Beneath this task is a listing; tally its lines that contain "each" and give only the total.

********************

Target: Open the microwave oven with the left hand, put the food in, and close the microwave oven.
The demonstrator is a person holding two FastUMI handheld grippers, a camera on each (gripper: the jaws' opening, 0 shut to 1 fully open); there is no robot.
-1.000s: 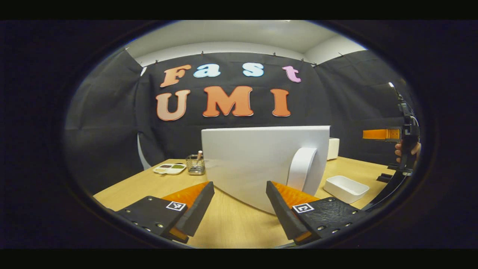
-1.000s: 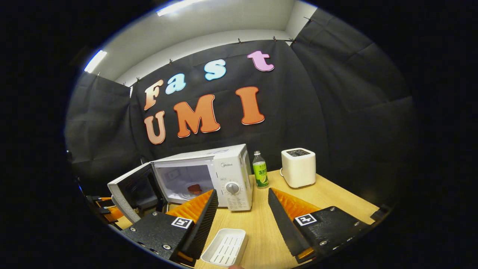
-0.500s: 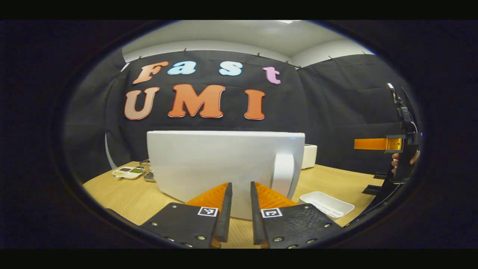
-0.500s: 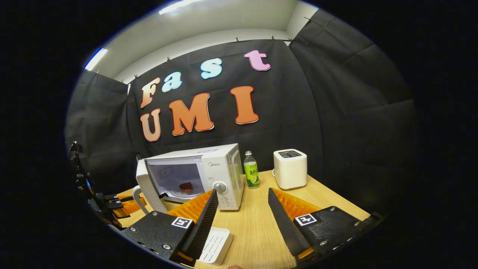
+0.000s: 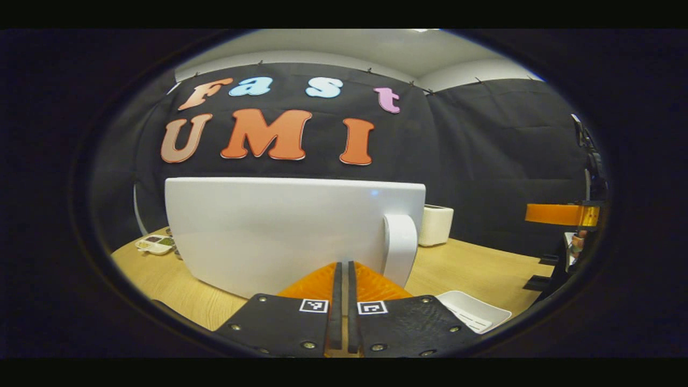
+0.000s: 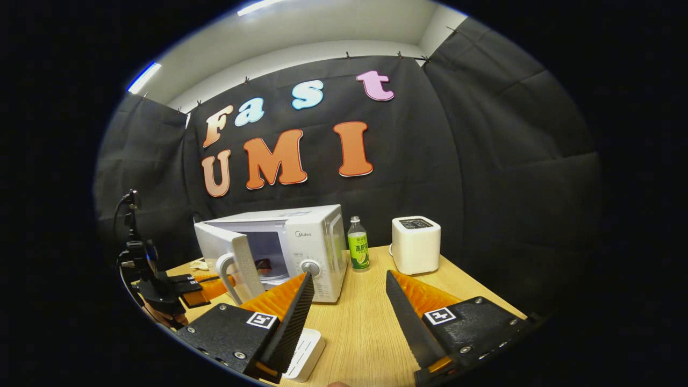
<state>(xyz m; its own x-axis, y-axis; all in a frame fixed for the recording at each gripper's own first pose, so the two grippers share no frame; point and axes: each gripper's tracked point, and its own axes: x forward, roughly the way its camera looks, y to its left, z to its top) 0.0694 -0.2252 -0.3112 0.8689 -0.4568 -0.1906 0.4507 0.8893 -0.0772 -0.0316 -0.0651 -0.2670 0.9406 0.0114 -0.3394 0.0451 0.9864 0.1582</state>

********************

**RESPONSE FOR THIS EXERCISE**: 2